Applied to assimilation, this might mean targeting words where the assimilation occurs in a consonant cluster rather than a simple onset, or choosing sounds the child has never produced correctly (two “new” sounds in a minimal pair) rather than sounds the child sometimes gets right. Research from multiple studies has shown that pairing two unacquired sounds leads to broader generalization than pairing a new sound with one the child already has.

This approach works best when you’re confident the child’s phonological system is ready for reorganization and when you want to maximize efficiency across multiple error patterns. It’s not the first choice for every child, but when assimilation co-occurs with several other active processes, targeting a complex form of the pattern can knock out simpler errors along the way.

Choosing Target Words Carefully

Regardless of which approach you use, word selection matters enormously when targeting assimilation. Because assimilation is triggered by the presence of a competing sound in the same word, you need to think carefully about which words to start with and which to build toward.

Early targets should place the correct sound in a facilitative position. For velar assimilation, this means choosing words where the alveolar target is in the initial position and the triggering velar is absent or far away. “Top,” “ten,” and “two” let the child practice the alveolar without velar interference. Once accuracy is solid, introduce words where both sounds coexist but the alveolar comes first and the velar is final: “tack,” “tick,” “take.” These are the words where assimilation actually occurs, so they represent the true therapeutic target.

For nasal assimilation, the same logic applies. Start with words where the oral consonant appears without a nearby nasal, then systematically introduce words that contain both the oral target and a nasal sound. The goal is to build the child’s ability to maintain two different manner categories within a single word.

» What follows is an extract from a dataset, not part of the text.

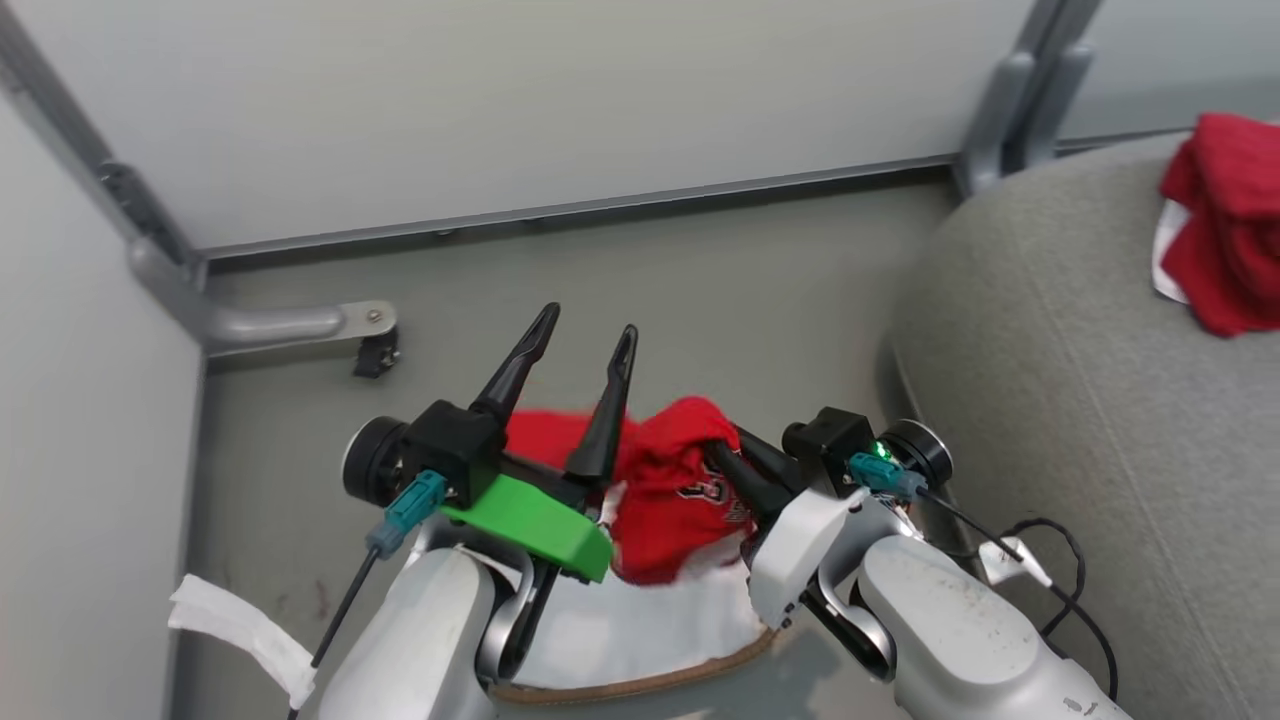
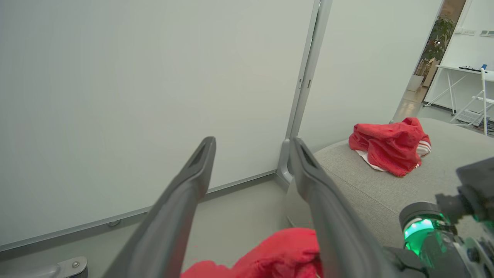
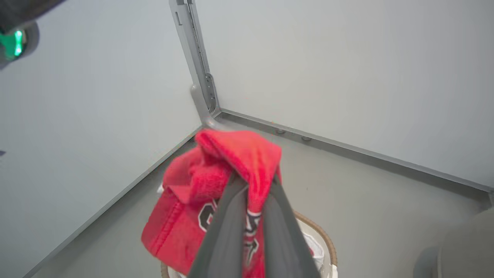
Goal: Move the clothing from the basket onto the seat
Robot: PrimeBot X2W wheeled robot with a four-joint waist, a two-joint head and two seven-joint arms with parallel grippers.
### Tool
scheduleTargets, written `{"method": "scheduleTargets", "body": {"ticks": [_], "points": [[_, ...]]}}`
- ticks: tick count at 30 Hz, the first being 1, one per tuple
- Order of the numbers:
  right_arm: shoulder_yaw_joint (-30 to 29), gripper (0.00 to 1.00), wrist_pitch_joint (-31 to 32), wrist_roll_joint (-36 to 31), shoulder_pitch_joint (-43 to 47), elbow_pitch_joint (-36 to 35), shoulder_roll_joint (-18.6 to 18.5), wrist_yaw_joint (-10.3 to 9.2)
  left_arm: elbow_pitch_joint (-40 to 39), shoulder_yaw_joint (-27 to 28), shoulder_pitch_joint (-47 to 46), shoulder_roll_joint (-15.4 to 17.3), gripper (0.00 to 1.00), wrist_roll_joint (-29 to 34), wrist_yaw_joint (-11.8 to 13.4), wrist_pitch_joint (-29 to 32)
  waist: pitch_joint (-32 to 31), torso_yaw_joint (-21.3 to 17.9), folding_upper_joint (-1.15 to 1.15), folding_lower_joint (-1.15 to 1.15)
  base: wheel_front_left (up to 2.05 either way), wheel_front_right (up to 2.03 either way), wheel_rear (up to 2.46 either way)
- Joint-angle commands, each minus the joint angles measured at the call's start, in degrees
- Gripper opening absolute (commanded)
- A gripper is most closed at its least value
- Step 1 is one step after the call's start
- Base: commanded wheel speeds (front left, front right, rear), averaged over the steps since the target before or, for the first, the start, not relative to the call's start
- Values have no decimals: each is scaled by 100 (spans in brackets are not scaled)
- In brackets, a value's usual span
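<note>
Right gripper (image 3: pixel 252 181): fingers clamped on red numbered garment (image 3: pixel 185 216), held above the basket (image 3: pixel 328 239). Left gripper (image 1: pixel 590 325): fingers spread, empty. Second garment (image 1: pixel 1225 220) lies on the seat (image 1: pixel 1050 350). Risk: trailing fabric snags the rim and slips the narrow pinch.

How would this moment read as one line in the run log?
right gripper: shut on numbered red jersey, held above basket | left gripper: open, empty | one red garment on sofa

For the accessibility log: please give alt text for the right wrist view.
The right tool is shut on a red jersey with dark numerals, held above the white basket with a brown woven rim. Behind, grey floor meets pale wall panels at a corner post.
</note>
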Motion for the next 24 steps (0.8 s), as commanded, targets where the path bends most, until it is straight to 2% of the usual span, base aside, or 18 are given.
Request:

Moving From Words to Conversation

A common concern is whether gains at the word level will transfer to spontaneous speech. Research on phonological process intervention suggests that for most children, system-level changes in single words do carry over to conversational speech without requiring a separate phase of treatment focused on spontaneous production. The phonological reorganization that happens during structured practice tends to ripple outward naturally.

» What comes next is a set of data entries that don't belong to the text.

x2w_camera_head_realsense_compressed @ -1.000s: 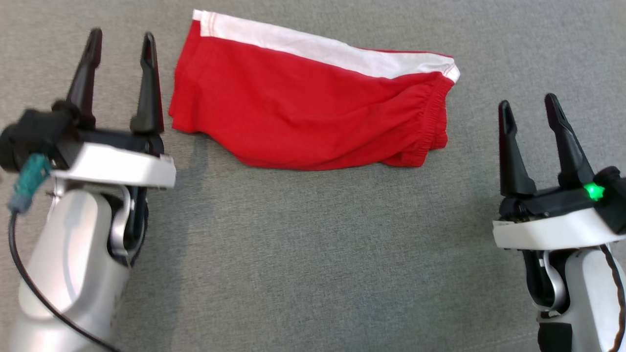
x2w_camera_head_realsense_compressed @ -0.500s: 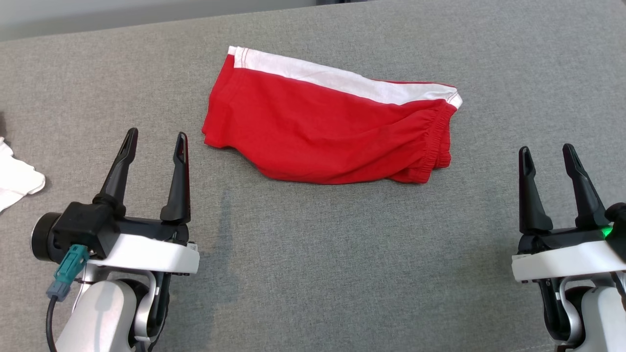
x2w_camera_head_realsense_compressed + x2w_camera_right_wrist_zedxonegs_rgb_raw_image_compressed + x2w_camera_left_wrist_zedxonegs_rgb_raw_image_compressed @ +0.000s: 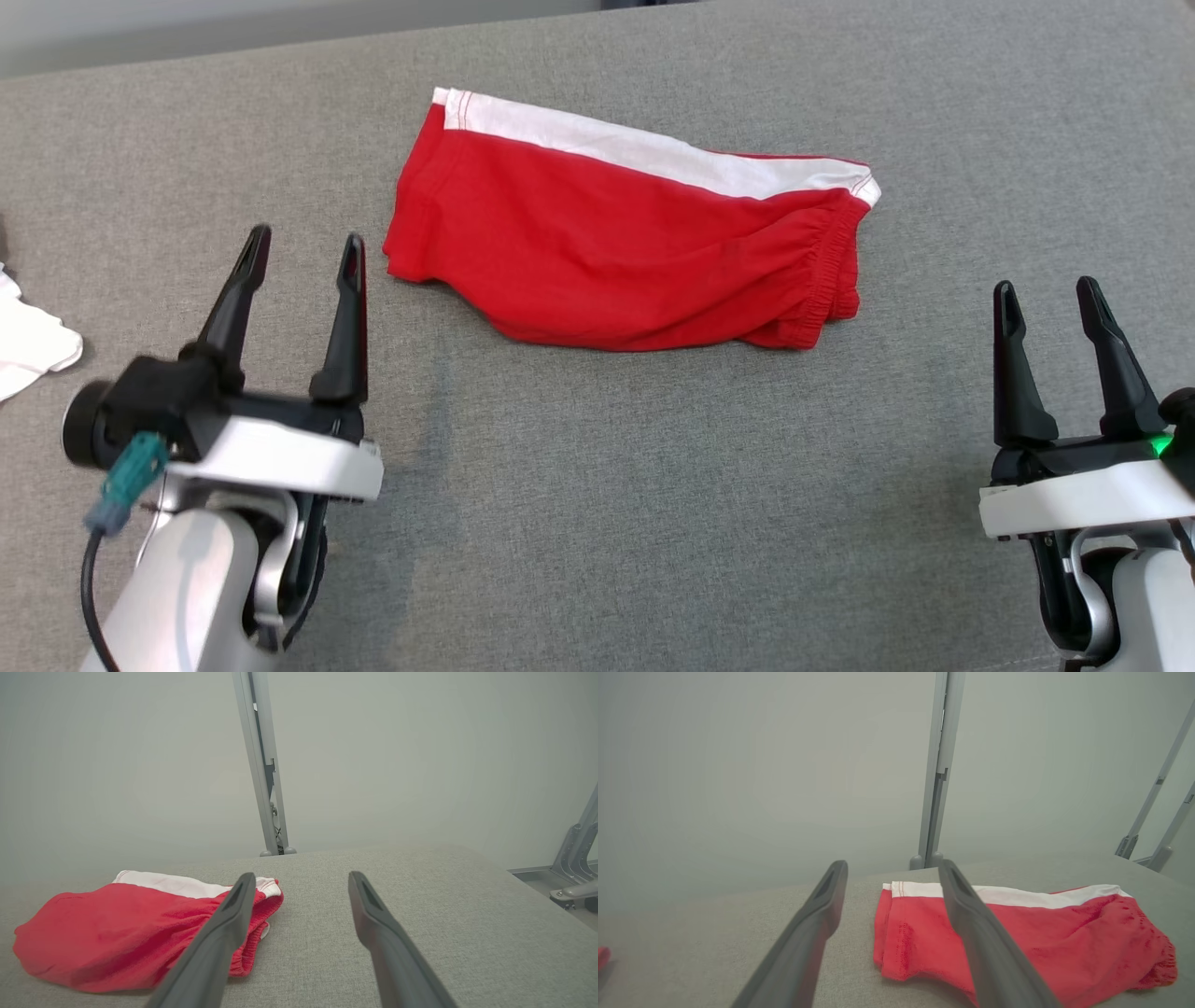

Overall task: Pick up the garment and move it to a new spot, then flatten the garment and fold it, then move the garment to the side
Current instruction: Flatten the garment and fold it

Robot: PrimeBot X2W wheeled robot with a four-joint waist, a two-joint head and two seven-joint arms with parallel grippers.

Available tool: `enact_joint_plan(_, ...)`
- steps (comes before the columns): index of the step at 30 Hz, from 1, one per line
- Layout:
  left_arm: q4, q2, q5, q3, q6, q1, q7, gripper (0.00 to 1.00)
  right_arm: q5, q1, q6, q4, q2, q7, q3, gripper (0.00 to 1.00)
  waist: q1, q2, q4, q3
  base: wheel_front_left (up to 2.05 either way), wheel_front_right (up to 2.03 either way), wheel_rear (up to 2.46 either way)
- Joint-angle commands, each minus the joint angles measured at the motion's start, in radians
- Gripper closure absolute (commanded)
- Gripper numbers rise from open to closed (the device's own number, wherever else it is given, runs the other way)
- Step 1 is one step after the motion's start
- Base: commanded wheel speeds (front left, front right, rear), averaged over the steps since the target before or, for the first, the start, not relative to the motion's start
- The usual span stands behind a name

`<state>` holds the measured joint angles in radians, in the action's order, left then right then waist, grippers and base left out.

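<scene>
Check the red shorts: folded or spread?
Folded, loosely: red shorts lie doubled, layered hem edges at one end, gathered waistband at the other.

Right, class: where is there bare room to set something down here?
Free: the grey surface between the red shorts, the left end effector and the right end effector. Crowded: far left, by the white cloth.

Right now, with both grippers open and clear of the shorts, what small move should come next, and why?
Probably ease the left gripper forward and right onto the shorts' left corner to grasp it. The shorts lie loosely folded on the grey surface, untouched. Both grippers are open, and the left sits nearer the cloth than the right gripper.
</scene>
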<state>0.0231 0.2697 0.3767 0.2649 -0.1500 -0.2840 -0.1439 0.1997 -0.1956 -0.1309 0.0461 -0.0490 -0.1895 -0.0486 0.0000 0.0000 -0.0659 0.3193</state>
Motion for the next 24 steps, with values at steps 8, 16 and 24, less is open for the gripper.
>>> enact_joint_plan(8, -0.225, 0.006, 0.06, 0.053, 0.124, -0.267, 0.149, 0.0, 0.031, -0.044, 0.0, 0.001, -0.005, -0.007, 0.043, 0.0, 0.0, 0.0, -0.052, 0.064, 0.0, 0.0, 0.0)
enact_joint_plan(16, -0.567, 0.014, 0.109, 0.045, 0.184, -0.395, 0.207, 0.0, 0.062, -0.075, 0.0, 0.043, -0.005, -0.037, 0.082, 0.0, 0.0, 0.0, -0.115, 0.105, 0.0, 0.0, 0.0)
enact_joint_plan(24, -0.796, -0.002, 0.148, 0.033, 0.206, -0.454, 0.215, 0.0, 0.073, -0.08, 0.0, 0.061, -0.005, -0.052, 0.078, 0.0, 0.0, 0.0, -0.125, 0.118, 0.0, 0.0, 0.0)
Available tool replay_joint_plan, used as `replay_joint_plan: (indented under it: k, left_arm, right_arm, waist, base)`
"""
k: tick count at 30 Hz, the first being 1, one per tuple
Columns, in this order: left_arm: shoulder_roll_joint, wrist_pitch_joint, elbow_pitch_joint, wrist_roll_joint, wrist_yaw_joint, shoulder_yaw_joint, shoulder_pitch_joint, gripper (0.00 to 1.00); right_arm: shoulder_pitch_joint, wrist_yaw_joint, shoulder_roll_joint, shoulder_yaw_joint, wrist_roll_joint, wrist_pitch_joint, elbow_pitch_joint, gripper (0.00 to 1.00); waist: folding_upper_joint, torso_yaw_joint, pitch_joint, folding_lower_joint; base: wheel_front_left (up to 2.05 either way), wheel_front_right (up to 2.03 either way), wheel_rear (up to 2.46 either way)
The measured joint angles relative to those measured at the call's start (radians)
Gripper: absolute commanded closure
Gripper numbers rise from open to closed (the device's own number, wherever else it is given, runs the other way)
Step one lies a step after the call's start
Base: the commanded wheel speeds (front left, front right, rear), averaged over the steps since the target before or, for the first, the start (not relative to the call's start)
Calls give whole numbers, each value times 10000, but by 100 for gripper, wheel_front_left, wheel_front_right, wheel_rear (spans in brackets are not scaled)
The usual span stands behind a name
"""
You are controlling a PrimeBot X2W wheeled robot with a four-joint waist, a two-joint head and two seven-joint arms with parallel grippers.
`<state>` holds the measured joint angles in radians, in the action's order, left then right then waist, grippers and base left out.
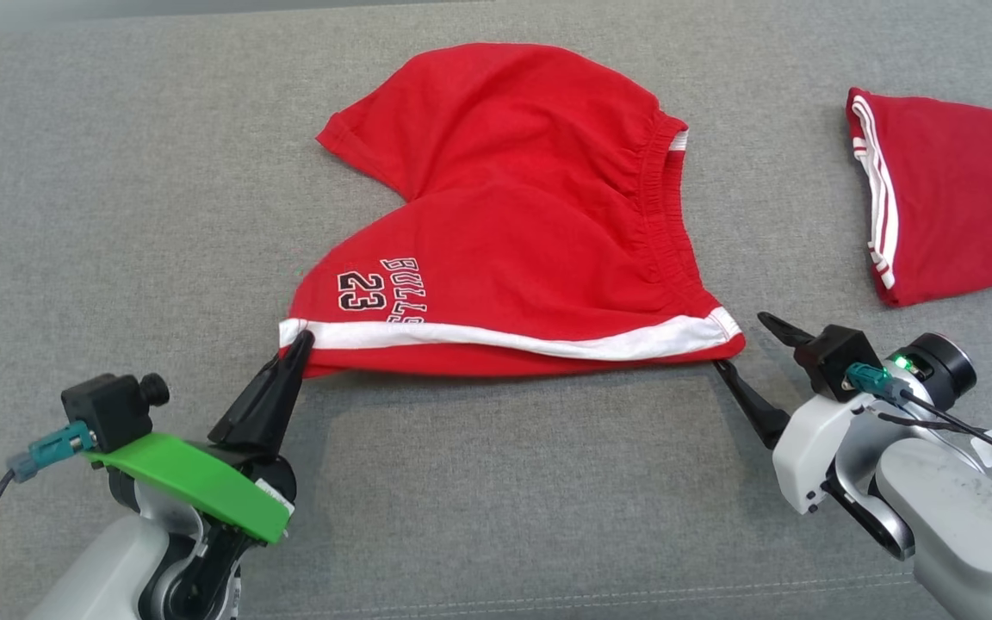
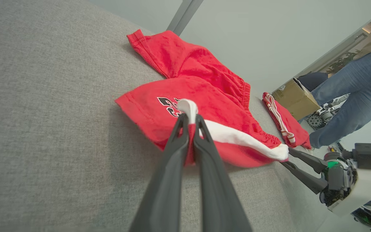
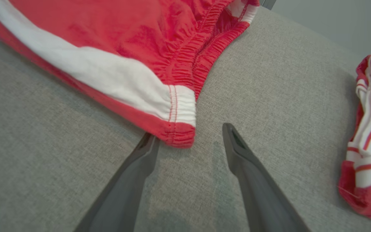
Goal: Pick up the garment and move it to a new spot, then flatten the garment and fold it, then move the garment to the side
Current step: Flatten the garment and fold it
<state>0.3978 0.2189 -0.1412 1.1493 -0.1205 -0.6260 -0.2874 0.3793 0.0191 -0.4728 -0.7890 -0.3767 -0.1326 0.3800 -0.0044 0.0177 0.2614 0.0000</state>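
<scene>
Red shorts (image 1: 513,224) w/ white side stripe and black "BULLS 23" print lie mid-way across the grey fabric surface (image 1: 117,172), legs pointing L, elastic waistband to the R, and the upper leg reaches close to the far edge. The striped side runs along the nearer side of the garment. L gripper (image 1: 298,344) is clamped on the shorts at the near-L hem corner, where the stripe ends. In L wrist view both fingers are pressed together (image 2: 188,117) w/ a nub of white cloth poking out above the tips, and the shorts (image 2: 204,93) bunch up a bit at that corner. R gripper (image 1: 740,342) is at the near-R waistband corner, fingers spread wide, holding nothing. In R wrist view (image 3: 189,132) the corner of the shorts (image 3: 124,48) sits just past the gap, and one fingertip (image 3: 148,141) is right at the red hem; can't tell if it touches. The other finger is apart from the cloth, over bare surface. Both arms come in from the near edge. A 2nd red garment w/ white stripes (image 1: 952,198) lies folded further R, well apart from the shorts. L wrist view also shows the R gripper (image 2: 286,156) beside the waistband end, and past the surface's edge a cardboard box (image 2: 295,100) and a person's legs in jeans (image 2: 349,106).
</scene>
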Motion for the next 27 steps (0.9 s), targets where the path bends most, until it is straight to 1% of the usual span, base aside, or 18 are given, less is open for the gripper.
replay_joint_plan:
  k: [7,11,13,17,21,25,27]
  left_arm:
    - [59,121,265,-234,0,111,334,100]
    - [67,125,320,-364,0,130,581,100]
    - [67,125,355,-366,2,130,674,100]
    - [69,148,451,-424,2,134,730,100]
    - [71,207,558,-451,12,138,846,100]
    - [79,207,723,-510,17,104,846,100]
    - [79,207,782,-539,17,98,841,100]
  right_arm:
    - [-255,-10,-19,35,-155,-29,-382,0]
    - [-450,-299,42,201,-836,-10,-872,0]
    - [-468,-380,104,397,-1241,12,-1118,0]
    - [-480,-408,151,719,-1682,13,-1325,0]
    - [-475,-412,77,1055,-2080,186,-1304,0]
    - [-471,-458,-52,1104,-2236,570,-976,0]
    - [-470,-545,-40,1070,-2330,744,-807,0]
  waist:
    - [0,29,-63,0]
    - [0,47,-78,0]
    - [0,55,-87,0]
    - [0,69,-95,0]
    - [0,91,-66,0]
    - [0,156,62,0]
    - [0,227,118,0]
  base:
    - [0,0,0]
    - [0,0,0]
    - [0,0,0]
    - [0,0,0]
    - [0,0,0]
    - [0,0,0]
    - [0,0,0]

That said, structured bridging activities can speed the process. Once a child is producing target words accurately in isolation, embed those words in carrier phrases (“I see a ___”), then short sentences, then story retells. Games that require repeated naming in a semi-spontaneous context, like “Go Fish” with target word cards, create a middle ground between drill and free conversation. Monitoring connected speech samples every few weeks lets you track whether the pattern is genuinely resolving or just suppressed during structured tasks.

When Assimilation Co-Occurs With Other Patterns

Assimilation rarely shows up alone. Studies of phonological error patterns in young children consistently find it alongside fronting, stopping, final consonant deletion, and cluster reduction. When deciding which pattern to target first, consider the frequency of each pattern, its impact on intelligibility, and whether the child is stimulable for the sounds involved.

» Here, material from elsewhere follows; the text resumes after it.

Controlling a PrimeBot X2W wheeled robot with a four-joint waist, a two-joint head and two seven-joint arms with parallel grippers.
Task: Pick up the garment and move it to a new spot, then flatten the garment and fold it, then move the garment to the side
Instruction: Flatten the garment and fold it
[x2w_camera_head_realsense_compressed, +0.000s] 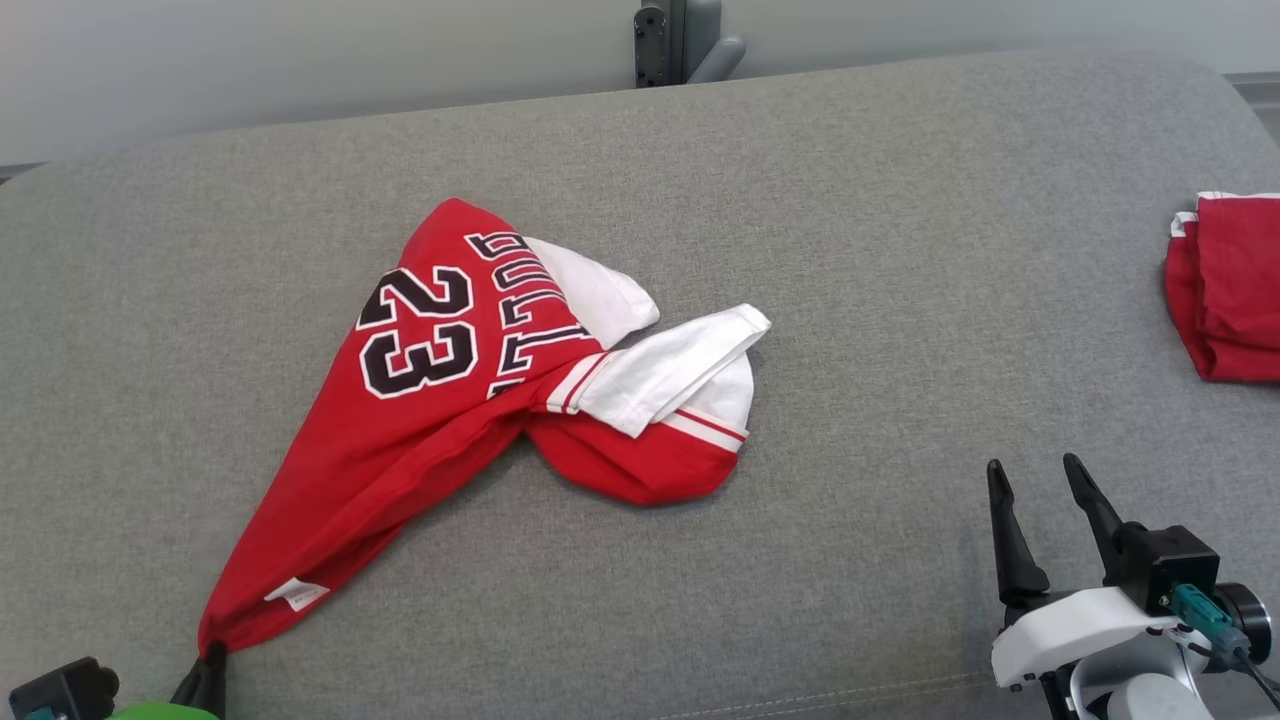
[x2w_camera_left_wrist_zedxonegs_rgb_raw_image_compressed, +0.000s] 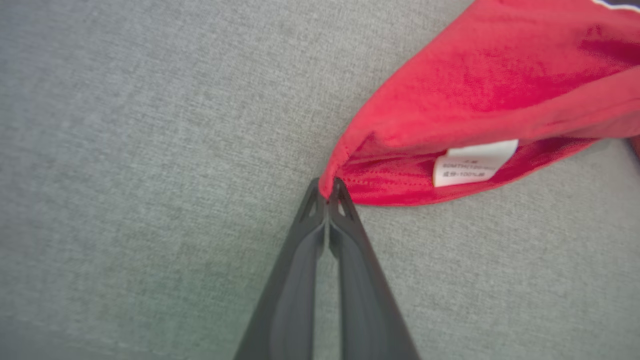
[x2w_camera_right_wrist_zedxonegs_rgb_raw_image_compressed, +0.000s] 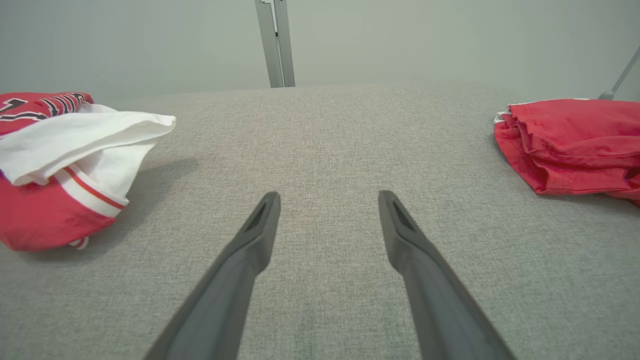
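1. Left pincer (x2w_camera_left_wrist_zedxonegs_rgb_raw_image_compressed: 327, 192), lower left, is pinched closed on the hem corner of the crumpled red-and-white "23" jersey (x2w_camera_head_realsense_compressed: 440, 400), centre-left.
2. Right pincer (x2w_camera_head_realsense_compressed: 1033, 463), lower right, gapes wide, empty.
3. Likely the moving step; next needs a slip-free lift.

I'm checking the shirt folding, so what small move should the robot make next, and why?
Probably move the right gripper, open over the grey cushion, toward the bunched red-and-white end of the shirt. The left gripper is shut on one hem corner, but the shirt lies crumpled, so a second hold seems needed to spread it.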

Assimilation is sometimes a good early target because the child already has the sound in their inventory. They can produce /d/ and /g/ independently; they just can’t keep them separate in the same word. This makes it different from a pattern like stopping, where the child may genuinely lack the fricative sounds. Because assimilation is a sequencing problem more than a motor problem, many children resolve it relatively quickly once they become aware of the contrast.

Between ages 3 and 4, the overall use of phonological processes drops by roughly 50% in typically developing children. If a child is right at age 3 and assimilation is one of several active patterns, a cycles-based approach that rotates through all of them may be more efficient than isolating assimilation for intensive work. If the child is older and assimilation is one of the last remaining patterns, a focused minimal pairs or complexity approach can resolve it faster.